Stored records

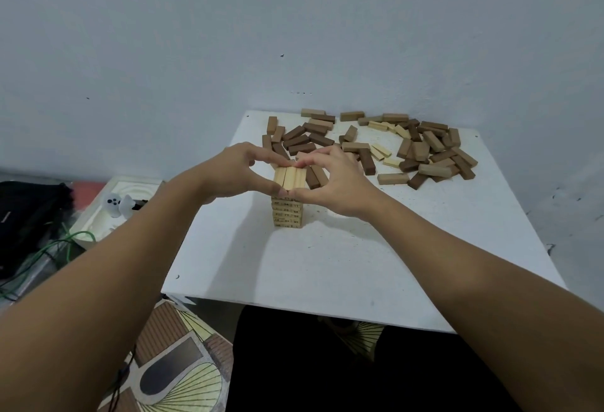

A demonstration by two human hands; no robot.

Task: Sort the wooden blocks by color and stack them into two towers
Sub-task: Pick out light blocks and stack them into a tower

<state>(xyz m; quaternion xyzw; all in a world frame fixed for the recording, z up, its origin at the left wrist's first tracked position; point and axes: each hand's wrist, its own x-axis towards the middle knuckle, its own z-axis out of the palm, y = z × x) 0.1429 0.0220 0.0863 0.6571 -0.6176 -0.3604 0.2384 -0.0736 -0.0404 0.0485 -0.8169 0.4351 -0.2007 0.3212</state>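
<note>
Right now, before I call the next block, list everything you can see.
light tower: one, pale wood, table centre
loose blocks: many, mostly brown, few pale, scattered at far table edge
table: one, white
white tray: one, left of table
black bag: one, far left
green cable: one, left floor
patterned mat: one, under table
left hand: pinching tower's top layer
right hand: pinching same layer

Illumination is soft, even and moderately dim, with a cool grey-blue cast across the wall (294, 19). Faint diffuse shadows fall on the white bench (327, 264) beneath the forearms; no glare is present. Wide-angle distortion bows the frame edges, and fine detail is slightly soft throughout.
</note>
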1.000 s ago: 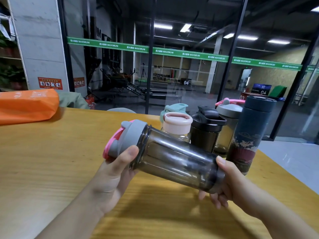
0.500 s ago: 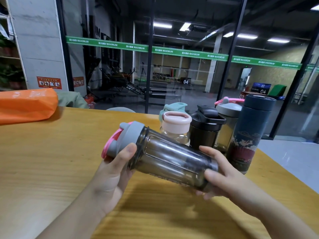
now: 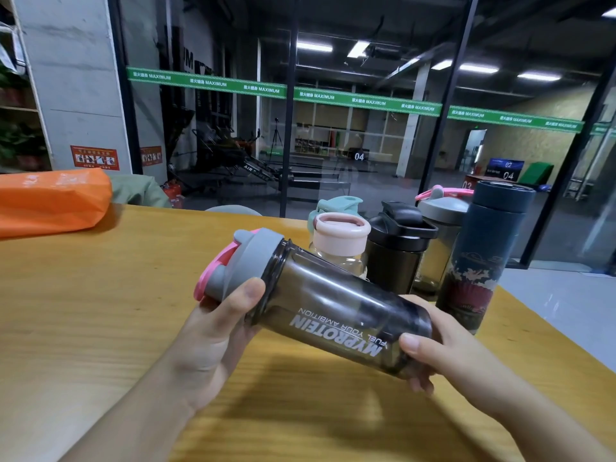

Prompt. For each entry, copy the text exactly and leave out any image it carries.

Result of this task.
A demonstration by two human hands; no robot.

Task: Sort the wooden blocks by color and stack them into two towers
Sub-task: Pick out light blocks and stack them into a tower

<state>(xyz m; quaternion xyzw; all in a world frame fixed for the recording, z up, its origin at the left wrist's first tracked position; point and axes: each hand's wrist, its own x-axis towards the middle knuckle, its own z-axis out of the palm, y = z × x) 0.1429 0.0220 0.0863 0.6571 -0.6176 -0.3604 0.2384 -0.0736 -0.0404 0.0485 -0.8169 0.4351 -0.2007 0.3212</state>
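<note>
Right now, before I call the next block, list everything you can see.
light tower: one, pale wood, table centre
loose blocks: many, mostly brown, few pale, scattered at far table edge
table: one, white
white tray: one, left of table
black bag: one, far left
green cable: one, left floor
patterned mat: one, under table
left hand: pinching tower's top layer
right hand: pinching same layer

Illumination is soft, even and moderately dim, with a cool grey-blue cast across the wall (294, 19). Faint diffuse shadows fall on the white bench (327, 264) beneath the forearms; no glare is present. Wide-angle distortion bows the frame edges, and fine detail is slightly soft throughout.
</note>
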1.000 s ago: 
0.500 s ago: 
now: 

The work on this exercise has been completed.